None of which interests the child when she is told the anecdote, so many years later. Instead, she thinks of the fascinating system at Cuthberts shoe shop for giving and receiving change. How the saleslady puts the customer’s money in a brass cylinder which is inserted into a tube and shot, via air, along a system of aerial tunnels to the next storey of the building. It’s called pneumatic, this magic. Then a clerk in the Accounts Department works out the change, writes up the receipt and puts both in the cylinder, which is dramatically returned to its place of origin. The Accounts must always be up, Halley thinks, and down there, where the customer waits, the receipt, the change, appear in a whoosh of arrival. As close to a gift from God as you’re likely to get.

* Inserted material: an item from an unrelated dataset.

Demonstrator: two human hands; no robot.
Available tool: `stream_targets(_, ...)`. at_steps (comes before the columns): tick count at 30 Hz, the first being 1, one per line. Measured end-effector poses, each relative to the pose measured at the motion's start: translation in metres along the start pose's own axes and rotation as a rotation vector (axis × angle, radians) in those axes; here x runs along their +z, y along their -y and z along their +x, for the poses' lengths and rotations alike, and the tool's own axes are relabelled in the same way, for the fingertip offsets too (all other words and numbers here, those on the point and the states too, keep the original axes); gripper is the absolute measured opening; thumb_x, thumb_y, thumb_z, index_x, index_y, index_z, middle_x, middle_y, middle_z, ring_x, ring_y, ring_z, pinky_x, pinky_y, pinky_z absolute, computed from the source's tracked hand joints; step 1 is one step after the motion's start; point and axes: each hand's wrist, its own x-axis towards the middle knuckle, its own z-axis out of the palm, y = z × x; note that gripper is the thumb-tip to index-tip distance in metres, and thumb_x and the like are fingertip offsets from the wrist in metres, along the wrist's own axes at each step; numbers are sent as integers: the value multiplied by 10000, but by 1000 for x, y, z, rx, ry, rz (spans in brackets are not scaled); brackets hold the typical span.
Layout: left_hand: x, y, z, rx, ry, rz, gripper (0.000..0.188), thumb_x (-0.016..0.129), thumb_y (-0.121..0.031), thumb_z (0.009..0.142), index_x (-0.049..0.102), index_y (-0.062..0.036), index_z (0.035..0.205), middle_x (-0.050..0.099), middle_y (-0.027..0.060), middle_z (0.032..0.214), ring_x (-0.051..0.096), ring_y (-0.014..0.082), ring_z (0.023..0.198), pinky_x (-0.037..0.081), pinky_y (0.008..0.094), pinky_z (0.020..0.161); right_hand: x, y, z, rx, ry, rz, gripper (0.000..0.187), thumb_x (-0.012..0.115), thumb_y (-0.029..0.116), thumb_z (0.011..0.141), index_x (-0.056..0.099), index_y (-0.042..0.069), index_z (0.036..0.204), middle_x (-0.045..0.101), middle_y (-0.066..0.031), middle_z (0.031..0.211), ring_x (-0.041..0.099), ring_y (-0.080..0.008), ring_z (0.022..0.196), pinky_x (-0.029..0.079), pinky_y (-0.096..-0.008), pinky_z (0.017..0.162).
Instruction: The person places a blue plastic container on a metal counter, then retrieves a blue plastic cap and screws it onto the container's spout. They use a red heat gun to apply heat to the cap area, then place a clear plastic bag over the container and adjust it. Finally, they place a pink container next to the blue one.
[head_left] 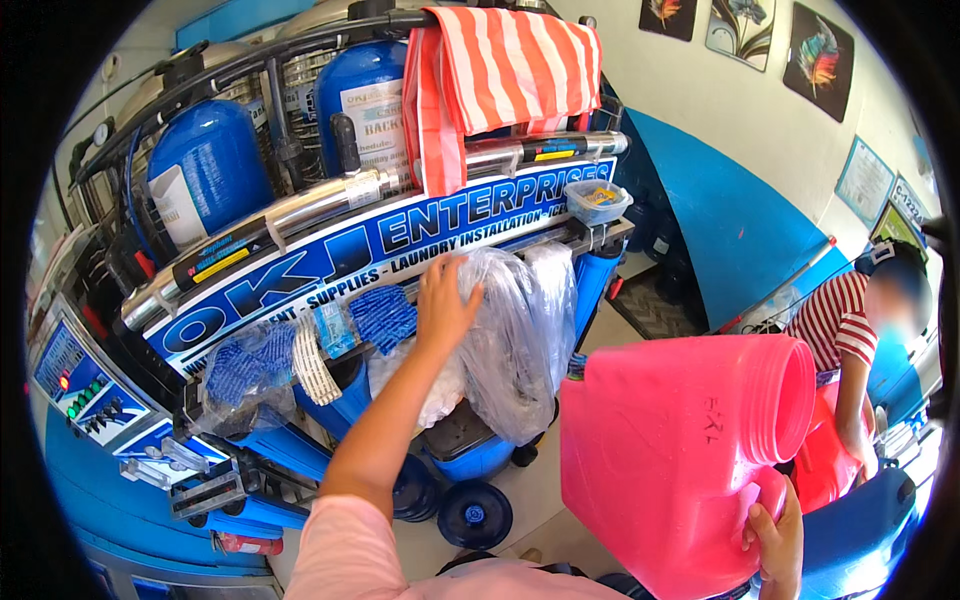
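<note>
My right hand [770, 535] is wrapped round the handle of a large pink plastic water jug [650, 440]. The jug is tilted, its uncapped threaded mouth facing right. My left hand [447, 305] is raised at the left edge of a hanging bundle of clear plastic bags [510, 340]. Its fingers are apart and bent; no firm hold on the plastic shows. Left of that hand hang blue patterned strips [383, 318], a white strip of seals [312, 365] and a clear bag of blue pieces [245, 365]. A whitish bag [425, 385] hangs below my left wrist.
Behind stand blue tanks [210, 165], steel tubes and a striped cloth [500, 75]. A small tub [597, 200] sits on the rack's right end. Round blue bottles [475, 513] are on the floor. At right, a person in a striped shirt [830, 320] handles a red container [825, 455].
</note>
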Motion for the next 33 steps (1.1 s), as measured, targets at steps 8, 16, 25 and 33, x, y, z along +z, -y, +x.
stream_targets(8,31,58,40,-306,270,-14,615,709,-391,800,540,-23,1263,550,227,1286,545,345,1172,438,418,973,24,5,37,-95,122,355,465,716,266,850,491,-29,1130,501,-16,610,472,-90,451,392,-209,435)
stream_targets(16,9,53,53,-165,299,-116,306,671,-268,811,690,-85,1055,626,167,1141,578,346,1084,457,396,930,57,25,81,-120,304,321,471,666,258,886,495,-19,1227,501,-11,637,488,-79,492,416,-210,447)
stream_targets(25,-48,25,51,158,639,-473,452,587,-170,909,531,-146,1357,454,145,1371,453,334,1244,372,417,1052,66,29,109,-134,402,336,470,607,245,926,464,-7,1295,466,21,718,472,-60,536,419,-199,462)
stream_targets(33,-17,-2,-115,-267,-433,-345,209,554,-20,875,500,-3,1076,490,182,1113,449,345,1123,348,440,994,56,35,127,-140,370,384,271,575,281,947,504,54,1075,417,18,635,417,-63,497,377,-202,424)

Halley imagines the customer’s shock at finding a tiny baby curled in the cylinder. She imagines it really happening, without courier or covenant. What a surprise! She thinks that getting a baby might actually not be that different, even if you’re the mother.

Did you feel that the baby being inside was like that? Halley asks her mother, And did you like to think about what I would be like? And Mommy . . . Mom, when you saw me, she persists, Did I look like you? And did you like me?

Nora glances at this strange child stranded there with her. She says What do you mean, Halley? Can’t you say clearly what you mean?

And when the girl looks offended her mother says to Slow down. That she must talk more slowly if she wants people to understand what she’s trying to say.